The task> Your answer should consist of the lines below that hold the word "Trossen".

Given information>
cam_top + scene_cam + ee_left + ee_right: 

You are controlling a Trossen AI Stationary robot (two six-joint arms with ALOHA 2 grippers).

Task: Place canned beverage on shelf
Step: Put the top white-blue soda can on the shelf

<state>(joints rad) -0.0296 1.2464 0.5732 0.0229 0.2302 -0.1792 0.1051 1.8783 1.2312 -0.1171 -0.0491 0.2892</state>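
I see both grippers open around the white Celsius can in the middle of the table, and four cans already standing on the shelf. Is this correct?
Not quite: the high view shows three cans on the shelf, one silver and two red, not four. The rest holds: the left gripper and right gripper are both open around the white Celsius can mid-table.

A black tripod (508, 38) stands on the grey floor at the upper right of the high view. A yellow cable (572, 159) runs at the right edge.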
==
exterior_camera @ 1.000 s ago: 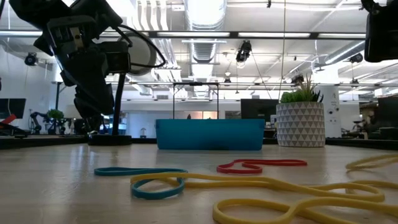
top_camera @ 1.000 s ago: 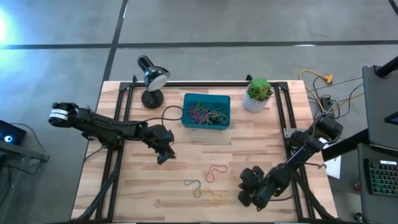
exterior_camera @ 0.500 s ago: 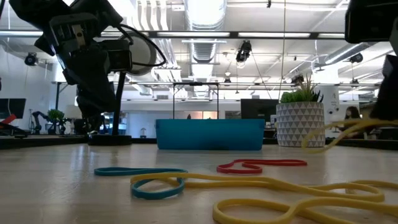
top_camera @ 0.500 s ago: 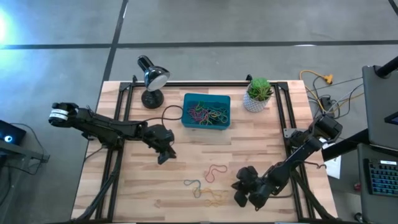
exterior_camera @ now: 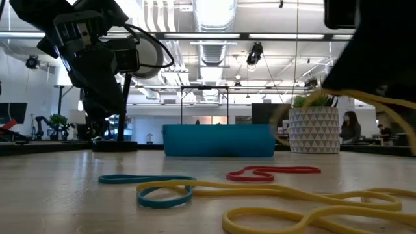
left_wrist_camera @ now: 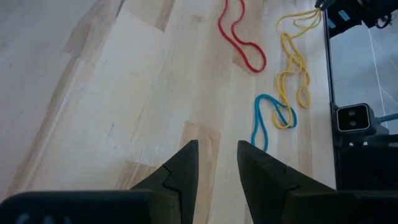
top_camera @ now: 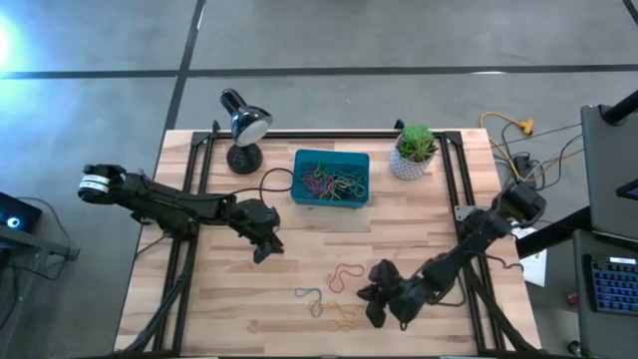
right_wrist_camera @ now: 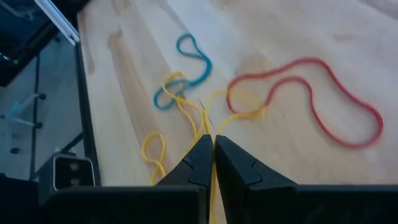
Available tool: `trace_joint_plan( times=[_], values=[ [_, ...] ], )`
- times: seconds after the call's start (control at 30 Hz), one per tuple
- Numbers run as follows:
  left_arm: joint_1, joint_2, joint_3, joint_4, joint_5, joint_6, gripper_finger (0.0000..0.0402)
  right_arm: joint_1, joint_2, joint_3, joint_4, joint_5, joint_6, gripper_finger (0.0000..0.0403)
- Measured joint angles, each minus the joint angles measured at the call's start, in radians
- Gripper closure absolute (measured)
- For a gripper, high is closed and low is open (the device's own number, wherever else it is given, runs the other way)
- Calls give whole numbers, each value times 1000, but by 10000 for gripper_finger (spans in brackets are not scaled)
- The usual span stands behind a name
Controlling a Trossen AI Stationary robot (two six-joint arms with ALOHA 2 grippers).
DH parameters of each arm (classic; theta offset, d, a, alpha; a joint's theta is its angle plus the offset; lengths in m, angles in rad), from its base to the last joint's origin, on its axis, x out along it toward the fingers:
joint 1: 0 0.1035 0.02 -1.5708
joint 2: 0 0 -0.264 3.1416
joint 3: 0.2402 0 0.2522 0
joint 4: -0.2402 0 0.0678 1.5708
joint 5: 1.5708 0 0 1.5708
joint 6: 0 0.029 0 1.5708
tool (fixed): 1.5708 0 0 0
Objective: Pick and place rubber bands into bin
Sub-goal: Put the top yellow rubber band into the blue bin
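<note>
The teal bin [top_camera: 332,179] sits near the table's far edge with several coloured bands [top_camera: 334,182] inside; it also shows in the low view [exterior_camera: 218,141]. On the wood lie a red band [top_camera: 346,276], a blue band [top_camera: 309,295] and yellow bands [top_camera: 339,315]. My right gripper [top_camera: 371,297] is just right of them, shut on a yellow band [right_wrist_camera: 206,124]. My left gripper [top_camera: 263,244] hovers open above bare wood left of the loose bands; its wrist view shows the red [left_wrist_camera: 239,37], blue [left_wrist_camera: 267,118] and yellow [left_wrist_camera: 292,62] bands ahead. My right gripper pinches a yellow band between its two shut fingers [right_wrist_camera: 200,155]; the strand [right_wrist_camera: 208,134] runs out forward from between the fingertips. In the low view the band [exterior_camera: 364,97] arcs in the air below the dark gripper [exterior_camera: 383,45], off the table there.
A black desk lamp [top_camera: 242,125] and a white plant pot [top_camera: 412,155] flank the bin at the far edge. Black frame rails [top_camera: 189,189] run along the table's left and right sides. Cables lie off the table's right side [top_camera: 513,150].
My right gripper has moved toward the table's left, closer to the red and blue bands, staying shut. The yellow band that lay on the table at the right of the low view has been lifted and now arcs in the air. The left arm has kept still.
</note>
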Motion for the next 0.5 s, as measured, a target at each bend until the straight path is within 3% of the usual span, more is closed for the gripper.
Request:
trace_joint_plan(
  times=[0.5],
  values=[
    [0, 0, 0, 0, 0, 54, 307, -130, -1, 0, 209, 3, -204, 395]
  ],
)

Answer to this task>
You are controlling a Trossen AI Stationary robot (two six-joint arms with ALOHA 2 grippers).
Controlling a Trossen AI Stationary robot (two six-joint arms with ALOHA 2 grippers).

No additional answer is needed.